▶ [EXERCISE OBJECTIVE]
Return every line of the data exactly as it stands.

▶ [PROVIDED MATERIAL]

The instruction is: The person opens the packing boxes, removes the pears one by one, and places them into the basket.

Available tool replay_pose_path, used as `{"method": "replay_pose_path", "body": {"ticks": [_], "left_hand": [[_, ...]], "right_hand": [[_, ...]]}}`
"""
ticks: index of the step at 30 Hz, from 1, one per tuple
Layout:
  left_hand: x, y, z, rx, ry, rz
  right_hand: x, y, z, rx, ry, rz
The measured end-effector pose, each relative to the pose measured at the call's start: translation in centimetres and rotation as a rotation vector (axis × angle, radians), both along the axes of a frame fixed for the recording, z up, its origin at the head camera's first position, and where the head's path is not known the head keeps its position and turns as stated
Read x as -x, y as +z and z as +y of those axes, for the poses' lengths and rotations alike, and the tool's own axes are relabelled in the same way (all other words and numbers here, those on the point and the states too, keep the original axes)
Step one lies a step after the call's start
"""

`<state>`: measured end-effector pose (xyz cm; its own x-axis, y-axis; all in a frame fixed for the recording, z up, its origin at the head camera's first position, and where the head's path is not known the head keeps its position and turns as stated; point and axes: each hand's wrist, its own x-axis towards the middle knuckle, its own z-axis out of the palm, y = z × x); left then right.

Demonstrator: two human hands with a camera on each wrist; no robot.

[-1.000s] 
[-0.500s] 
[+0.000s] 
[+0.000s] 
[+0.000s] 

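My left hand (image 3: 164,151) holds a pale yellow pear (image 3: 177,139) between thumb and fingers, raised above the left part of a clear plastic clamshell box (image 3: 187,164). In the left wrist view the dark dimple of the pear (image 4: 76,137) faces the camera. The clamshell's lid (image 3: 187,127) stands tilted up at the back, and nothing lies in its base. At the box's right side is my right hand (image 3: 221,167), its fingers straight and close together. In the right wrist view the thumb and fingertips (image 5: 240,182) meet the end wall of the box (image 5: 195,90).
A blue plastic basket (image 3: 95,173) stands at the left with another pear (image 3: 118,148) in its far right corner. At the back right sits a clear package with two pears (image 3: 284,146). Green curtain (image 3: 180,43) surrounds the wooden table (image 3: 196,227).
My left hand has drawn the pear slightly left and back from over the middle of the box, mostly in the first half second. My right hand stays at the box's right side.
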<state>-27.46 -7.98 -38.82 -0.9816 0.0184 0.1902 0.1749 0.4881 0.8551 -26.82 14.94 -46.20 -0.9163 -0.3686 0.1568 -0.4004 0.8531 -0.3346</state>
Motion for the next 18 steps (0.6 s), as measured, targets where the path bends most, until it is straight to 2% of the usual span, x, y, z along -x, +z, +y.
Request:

▶ [SOLUTION TO THE EXERCISE]
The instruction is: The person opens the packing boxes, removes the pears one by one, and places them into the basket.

Available tool replay_pose_path, used as `{"method": "replay_pose_path", "body": {"ticks": [_], "left_hand": [[_, ...]], "right_hand": [[_, ...]]}}`
"""
ticks: index of the step at 30 Hz, from 1, one per tuple
Layout:
  left_hand: x, y, z, rx, ry, rz
  right_hand: x, y, z, rx, ry, rz
The measured end-effector pose, each relative to the pose measured at the call's start: translation in centimetres and rotation as a rotation vector (axis × angle, radians), both along the axes of a frame fixed for the recording, z up, its origin at the head camera's first position, and where the head's path is not known the head keeps its position and turns as stated
Read x as -x, y as +z and z as +y of those axes, for the poses' lengths and rotations alike, and the tool's own axes are relabelled in the same way (all other words and numbers here, those on the point and the states too, keep the original axes)
Step one lies a step after the call's start
"""

`<state>`: measured end-effector pose (xyz cm; its own x-axis, y-axis; all in a frame fixed for the recording, z up, its origin at the head camera's first position, and where the head's path is not known the head keeps its position and turns as stated; point and axes: each hand's wrist, its own x-axis towards the middle knuckle, its own z-axis out of the palm, y = z × x); left then right.

Demonstrator: two human hands with a camera on each wrist; no robot.

[-1.000s] 
[-0.500s] 
[+0.000s] 
[+0.000s] 
[+0.000s] 

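My left hand (image 3: 164,151) holds a pale yellow pear (image 3: 177,139) between thumb and fingers, raised above the left part of a clear plastic clamshell box (image 3: 187,164). In the left wrist view the dark dimple of the pear (image 4: 76,137) faces the camera. The clamshell's lid (image 3: 187,127) stands tilted up at the back, and nothing lies in its base. At the box's right side is my right hand (image 3: 221,167), its fingers straight and close together. In the right wrist view the thumb and fingertips (image 5: 240,182) meet the end wall of the box (image 5: 195,90).
A blue plastic basket (image 3: 95,173) stands at the left with another pear (image 3: 118,148) in its far right corner. At the back right sits a clear package with two pears (image 3: 284,146). Green curtain (image 3: 180,43) surrounds the wooden table (image 3: 196,227).
My left hand has drawn the pear slightly left and back from over the middle of the box, mostly in the first half second. My right hand stays at the box's right side.
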<state>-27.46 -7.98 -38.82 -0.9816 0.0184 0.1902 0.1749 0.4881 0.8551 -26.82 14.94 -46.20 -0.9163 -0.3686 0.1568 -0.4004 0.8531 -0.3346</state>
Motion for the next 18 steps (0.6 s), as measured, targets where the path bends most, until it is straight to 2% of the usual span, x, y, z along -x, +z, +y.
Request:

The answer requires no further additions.